AIM OF THE TASK:
List the lines of this listing that hold the word "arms".

───── DATA SECTION ─────

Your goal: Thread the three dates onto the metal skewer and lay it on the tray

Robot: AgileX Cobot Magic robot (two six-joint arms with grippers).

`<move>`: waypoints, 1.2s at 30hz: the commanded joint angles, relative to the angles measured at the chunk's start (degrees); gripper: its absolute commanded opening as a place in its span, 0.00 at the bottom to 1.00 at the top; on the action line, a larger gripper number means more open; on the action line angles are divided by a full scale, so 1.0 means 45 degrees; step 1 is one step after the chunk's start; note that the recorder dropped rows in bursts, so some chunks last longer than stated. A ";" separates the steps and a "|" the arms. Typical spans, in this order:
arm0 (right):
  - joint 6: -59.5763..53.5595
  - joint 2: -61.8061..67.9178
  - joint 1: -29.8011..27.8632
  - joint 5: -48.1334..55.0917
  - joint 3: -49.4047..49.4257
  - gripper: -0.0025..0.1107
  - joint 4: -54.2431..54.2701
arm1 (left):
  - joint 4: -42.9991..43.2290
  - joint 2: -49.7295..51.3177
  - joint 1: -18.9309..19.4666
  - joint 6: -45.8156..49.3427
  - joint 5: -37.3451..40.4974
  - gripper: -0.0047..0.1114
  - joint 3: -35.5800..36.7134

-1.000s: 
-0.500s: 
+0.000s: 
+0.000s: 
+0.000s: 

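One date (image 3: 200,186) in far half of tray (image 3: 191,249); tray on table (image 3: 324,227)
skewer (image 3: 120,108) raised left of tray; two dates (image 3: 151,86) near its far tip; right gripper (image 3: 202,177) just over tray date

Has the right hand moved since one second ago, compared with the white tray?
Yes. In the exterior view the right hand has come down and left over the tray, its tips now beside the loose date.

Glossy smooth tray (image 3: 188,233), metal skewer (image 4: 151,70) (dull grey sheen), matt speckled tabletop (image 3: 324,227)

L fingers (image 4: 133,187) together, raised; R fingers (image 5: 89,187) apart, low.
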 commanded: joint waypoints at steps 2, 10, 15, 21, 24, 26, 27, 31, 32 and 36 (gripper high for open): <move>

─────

TASK RESULT:
Robot: AgileX Cobot Magic robot (two six-joint arms with grippers).
`<move>`: waypoints, 1.2s at 30hz: the commanded joint angles, relative to the angles measured at the chunk's start (degrees); gripper: its absolute commanded opening as a place in its span, 0.00 at the bottom to 1.00 at the top; on the action line, a larger gripper number means more open; on the action line angles are divided by a full scale, so 1.0 means 45 degrees; step 1 is one step after the chunk's start; note that the recorder dropped rows in bursts, so some chunks last longer than stated. A ";" separates the steps and a "|" the arms. Typical spans, in this order:

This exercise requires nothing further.